## Material to process
────────
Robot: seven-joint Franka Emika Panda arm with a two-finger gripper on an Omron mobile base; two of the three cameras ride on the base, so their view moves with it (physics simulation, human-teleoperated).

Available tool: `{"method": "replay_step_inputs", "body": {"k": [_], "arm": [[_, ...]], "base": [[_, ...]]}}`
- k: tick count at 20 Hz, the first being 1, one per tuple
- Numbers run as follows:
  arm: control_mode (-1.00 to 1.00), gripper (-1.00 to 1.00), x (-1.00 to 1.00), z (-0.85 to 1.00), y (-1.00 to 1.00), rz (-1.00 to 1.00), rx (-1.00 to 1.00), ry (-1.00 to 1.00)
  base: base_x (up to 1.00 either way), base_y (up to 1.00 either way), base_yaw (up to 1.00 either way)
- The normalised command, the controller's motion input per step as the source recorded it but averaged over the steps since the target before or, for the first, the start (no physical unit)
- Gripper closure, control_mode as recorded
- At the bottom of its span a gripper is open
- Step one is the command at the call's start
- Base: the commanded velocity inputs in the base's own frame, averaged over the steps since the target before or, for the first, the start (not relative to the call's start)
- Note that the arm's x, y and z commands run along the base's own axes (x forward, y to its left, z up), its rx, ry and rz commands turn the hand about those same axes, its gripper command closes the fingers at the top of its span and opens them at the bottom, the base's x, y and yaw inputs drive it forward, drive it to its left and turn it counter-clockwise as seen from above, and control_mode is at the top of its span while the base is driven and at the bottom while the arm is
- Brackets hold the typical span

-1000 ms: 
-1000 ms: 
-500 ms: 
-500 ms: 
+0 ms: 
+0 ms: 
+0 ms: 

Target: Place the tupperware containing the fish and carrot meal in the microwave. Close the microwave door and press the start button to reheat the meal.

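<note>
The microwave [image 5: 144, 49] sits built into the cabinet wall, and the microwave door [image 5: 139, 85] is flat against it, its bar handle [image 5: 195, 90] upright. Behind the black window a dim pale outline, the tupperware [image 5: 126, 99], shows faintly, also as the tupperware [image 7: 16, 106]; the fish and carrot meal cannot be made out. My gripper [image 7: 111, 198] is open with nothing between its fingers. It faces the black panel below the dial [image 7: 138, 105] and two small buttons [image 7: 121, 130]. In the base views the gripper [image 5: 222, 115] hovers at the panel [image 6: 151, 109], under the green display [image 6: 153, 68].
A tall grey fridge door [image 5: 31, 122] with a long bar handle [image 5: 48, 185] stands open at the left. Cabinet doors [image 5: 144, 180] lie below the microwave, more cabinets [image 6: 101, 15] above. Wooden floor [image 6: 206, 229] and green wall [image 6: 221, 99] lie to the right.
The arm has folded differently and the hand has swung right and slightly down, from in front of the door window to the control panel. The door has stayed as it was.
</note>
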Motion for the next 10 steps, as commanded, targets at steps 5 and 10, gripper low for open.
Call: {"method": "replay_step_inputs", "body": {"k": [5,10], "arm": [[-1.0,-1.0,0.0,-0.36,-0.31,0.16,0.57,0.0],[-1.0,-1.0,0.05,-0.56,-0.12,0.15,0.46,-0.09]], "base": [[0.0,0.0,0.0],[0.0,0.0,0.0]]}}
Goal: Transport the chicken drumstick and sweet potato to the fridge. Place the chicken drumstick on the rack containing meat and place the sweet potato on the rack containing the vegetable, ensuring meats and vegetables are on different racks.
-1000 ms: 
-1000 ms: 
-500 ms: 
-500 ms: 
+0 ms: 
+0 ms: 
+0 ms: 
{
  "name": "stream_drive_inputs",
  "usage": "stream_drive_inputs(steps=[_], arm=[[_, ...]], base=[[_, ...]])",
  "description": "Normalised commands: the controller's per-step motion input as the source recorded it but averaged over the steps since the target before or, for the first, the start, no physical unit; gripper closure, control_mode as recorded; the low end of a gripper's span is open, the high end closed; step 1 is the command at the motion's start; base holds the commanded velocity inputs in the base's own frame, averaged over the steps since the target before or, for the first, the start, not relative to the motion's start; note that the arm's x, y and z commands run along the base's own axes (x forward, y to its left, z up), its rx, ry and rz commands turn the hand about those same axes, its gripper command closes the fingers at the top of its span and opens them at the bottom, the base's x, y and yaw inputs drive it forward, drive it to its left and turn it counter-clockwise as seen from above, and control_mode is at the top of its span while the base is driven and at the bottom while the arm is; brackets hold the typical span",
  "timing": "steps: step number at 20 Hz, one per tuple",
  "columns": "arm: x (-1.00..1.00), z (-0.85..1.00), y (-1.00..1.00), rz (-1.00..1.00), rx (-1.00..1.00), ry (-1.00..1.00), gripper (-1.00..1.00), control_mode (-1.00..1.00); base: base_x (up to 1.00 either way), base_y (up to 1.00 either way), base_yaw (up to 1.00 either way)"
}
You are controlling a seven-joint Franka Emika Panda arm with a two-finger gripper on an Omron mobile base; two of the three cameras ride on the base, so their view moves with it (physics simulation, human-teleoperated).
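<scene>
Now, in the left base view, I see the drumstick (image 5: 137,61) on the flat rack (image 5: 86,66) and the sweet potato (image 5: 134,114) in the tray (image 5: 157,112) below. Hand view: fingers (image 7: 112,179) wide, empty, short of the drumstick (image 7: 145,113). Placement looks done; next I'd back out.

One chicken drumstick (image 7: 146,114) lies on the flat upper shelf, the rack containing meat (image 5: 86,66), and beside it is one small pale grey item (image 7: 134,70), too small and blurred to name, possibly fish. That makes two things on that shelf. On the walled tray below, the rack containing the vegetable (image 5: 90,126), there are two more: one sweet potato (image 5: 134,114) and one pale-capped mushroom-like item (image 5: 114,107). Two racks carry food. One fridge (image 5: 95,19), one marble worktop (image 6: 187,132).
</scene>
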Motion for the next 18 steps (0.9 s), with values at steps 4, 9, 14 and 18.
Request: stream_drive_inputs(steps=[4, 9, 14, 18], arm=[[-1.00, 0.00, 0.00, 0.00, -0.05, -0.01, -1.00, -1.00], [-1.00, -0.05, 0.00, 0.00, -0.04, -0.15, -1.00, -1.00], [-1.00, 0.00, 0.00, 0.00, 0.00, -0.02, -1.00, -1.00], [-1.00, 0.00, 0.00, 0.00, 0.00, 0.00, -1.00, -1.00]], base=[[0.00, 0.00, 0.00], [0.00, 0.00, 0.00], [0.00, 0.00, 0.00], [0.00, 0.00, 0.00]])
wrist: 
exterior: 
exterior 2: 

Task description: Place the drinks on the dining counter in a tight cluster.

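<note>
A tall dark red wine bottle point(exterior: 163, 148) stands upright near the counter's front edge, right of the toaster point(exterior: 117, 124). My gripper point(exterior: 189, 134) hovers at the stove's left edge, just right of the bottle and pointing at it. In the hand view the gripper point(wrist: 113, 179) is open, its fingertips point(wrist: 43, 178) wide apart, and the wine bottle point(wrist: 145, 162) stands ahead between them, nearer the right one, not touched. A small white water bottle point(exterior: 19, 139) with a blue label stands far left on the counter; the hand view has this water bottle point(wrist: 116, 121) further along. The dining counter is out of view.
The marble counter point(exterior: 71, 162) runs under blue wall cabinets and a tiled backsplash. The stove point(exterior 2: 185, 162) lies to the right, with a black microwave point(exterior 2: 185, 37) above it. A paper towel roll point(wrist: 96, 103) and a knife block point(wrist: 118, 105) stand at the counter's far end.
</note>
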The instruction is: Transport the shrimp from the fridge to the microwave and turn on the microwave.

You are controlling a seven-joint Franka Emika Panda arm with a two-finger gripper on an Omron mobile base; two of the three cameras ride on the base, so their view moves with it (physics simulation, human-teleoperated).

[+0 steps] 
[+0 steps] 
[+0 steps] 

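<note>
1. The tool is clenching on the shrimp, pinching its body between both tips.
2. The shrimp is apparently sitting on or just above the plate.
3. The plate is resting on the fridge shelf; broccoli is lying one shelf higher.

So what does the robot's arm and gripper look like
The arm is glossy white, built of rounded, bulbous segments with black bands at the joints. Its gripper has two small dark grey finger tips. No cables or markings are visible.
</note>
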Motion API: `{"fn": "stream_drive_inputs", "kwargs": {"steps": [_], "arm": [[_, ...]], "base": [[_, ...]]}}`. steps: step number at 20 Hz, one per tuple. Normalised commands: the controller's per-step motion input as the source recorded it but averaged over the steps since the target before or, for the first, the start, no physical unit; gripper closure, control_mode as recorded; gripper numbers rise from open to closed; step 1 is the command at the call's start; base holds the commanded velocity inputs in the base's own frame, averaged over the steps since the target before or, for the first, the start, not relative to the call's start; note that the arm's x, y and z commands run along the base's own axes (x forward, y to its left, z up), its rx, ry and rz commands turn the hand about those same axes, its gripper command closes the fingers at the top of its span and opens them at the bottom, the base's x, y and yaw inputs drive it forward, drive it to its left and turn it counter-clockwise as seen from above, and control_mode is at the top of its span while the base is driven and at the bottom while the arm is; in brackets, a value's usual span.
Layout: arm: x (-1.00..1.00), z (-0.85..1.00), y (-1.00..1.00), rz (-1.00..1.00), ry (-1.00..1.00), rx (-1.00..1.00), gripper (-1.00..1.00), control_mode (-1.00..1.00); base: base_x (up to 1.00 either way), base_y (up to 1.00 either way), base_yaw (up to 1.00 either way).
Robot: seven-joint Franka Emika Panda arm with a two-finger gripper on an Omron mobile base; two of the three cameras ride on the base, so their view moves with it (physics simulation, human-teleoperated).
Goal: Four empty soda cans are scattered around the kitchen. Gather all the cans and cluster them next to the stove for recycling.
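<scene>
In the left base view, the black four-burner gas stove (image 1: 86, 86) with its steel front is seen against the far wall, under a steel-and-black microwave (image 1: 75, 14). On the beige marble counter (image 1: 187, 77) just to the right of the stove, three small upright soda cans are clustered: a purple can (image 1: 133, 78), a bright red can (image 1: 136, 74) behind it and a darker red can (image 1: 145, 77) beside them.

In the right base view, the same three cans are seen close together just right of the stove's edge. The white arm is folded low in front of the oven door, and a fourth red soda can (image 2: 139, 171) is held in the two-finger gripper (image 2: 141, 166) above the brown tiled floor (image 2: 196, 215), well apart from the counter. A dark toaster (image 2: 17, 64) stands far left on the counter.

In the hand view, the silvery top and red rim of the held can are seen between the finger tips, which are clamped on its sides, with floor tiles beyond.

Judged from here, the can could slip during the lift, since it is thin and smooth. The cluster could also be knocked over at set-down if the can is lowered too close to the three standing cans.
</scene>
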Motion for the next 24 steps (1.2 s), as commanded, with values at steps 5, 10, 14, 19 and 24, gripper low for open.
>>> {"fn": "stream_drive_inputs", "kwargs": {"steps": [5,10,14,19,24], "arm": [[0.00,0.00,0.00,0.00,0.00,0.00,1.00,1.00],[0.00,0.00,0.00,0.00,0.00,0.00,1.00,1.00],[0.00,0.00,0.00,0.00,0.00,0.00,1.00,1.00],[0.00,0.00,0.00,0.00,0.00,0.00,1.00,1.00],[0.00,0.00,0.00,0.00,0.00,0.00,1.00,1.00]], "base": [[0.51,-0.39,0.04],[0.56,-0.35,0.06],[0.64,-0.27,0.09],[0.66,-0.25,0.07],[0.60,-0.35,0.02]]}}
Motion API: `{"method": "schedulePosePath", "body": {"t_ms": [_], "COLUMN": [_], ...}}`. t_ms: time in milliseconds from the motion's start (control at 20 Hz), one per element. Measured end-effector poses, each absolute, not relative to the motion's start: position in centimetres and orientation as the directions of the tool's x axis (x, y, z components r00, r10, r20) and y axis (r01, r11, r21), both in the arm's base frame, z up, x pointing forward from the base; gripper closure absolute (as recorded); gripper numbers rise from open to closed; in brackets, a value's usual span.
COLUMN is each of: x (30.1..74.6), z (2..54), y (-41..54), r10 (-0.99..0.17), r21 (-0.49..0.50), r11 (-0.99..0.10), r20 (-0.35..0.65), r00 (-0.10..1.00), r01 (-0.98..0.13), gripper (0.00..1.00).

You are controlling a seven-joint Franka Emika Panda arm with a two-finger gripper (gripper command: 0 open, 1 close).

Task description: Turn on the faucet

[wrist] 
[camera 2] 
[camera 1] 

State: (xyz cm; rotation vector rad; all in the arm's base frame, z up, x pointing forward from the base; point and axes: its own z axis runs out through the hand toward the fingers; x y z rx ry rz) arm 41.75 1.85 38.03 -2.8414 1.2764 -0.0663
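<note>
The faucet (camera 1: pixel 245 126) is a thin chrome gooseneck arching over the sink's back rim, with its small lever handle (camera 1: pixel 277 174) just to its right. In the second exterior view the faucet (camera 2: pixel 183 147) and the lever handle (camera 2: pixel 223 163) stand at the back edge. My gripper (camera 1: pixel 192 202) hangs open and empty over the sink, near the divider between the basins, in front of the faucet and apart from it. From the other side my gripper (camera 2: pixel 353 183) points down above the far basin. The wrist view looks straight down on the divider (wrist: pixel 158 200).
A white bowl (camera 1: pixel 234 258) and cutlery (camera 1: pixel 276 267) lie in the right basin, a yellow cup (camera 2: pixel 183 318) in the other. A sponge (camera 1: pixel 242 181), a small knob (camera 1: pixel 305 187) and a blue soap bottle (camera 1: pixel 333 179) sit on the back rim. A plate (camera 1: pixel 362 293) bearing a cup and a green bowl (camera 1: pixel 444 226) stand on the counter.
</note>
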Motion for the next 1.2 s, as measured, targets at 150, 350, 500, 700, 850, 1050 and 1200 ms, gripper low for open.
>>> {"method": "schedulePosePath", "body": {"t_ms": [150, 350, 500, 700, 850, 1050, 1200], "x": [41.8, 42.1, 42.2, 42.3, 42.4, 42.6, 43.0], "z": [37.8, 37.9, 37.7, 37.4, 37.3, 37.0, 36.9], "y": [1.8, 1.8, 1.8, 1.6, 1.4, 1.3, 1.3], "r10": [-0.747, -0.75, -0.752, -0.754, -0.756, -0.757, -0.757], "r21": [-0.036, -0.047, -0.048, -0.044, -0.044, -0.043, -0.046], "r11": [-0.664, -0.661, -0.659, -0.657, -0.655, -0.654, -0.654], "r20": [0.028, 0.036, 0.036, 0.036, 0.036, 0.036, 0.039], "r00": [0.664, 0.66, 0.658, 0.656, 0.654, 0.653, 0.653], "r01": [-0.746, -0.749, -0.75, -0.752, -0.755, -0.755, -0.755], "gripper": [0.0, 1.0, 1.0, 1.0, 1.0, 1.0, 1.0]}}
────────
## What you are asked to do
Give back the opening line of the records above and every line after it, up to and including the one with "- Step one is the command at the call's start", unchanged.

## Solution to this exercise
Robot: seven-joint Franka Emika Panda arm with a two-finger gripper on an Omron mobile base; two of the three cameras ride on the base, so their view moves with it (physics simulation, human-teleoperated).

Available tool: `{"method": "replay_step_inputs", "body": {"k": [_], "arm": [[_, ...]], "base": [[_, ...]]}}`
- k: tick count at 20 Hz, the first being 1, one per tuple
- Numbers run as follows:
  arm: control_mode (-1.00 to 1.00), gripper (-1.00 to 1.00), x (-1.00 to 1.00), z (-0.85 to 1.00), y (-1.00 to 1.00), rz (-1.00 to 1.00), rx (-1.00 to 1.00), ry (-1.00 to 1.00)
  base: base_x (up to 1.00 either way), base_y (up to 1.00 either way), base_yaw (up to 1.00 either way)
- The normalised command, the controller's motion input per step as the source recorded it but averaged over the steps since the target before or, for the first, the start (no physical unit)
- Gripper closure, control_mode as recorded
- At the bottom of its span a gripper is open
- Step one is the command at the call's start

Nothing more belongs to this answer.